--- Input data ---

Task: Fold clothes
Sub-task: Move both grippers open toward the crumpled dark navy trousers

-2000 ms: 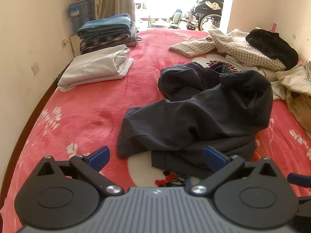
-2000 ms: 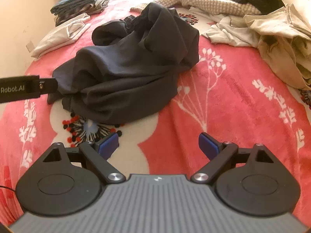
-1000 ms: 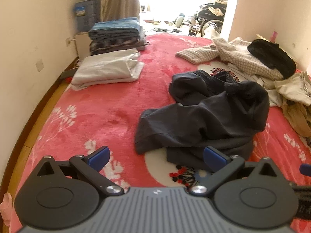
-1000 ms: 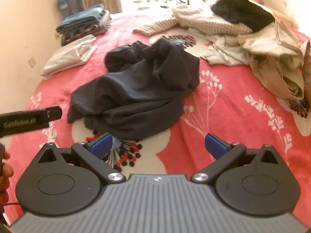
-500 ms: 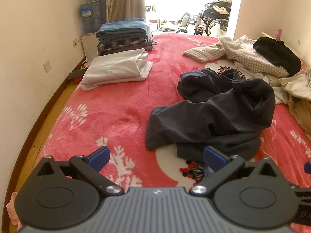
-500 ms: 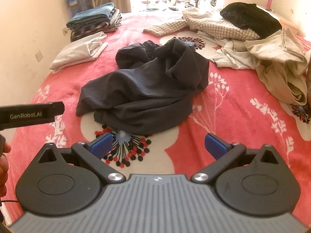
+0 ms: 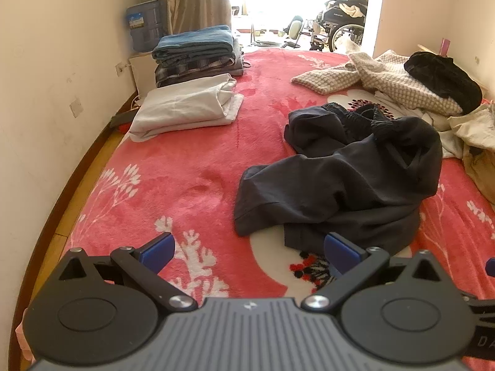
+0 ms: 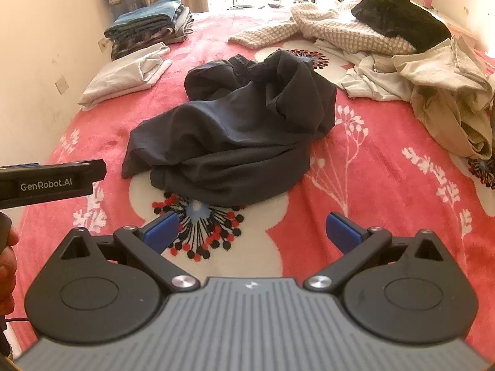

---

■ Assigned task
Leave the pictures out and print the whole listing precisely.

■ Finished task
Task: Fold clothes
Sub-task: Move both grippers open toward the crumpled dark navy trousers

-2000 ms: 
-2000 ms: 
-1000 ms: 
-1000 ms: 
-500 ms: 
-500 ms: 
+0 ms: 
+0 ms: 

What the exercise asked for is now done.